### INSTRUCTIONS FOR THE TASK
In the listing below, the answer starts at the line that has "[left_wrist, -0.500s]" and stops after the line that has "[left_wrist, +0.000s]"; please repeat that part exactly and nothing more.

============================================================

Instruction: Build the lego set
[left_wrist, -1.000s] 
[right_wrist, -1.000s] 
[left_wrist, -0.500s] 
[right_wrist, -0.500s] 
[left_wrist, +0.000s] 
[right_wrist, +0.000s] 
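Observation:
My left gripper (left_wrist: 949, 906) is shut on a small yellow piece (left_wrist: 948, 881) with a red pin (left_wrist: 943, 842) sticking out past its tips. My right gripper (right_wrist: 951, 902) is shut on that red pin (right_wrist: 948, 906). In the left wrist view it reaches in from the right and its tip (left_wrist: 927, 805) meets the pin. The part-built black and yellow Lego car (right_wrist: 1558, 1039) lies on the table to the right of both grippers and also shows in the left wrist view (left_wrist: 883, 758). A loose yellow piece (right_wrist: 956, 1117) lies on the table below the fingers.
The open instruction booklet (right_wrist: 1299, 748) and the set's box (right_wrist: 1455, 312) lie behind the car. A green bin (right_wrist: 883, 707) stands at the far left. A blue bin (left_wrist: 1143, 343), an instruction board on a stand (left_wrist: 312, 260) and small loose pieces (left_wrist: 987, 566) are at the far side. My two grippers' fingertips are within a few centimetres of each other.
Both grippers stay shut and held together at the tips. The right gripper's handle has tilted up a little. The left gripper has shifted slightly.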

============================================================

### TASK OUTPUT
[left_wrist, -0.500s] 
[right_wrist, -0.500s] 
[left_wrist, +0.000s] 

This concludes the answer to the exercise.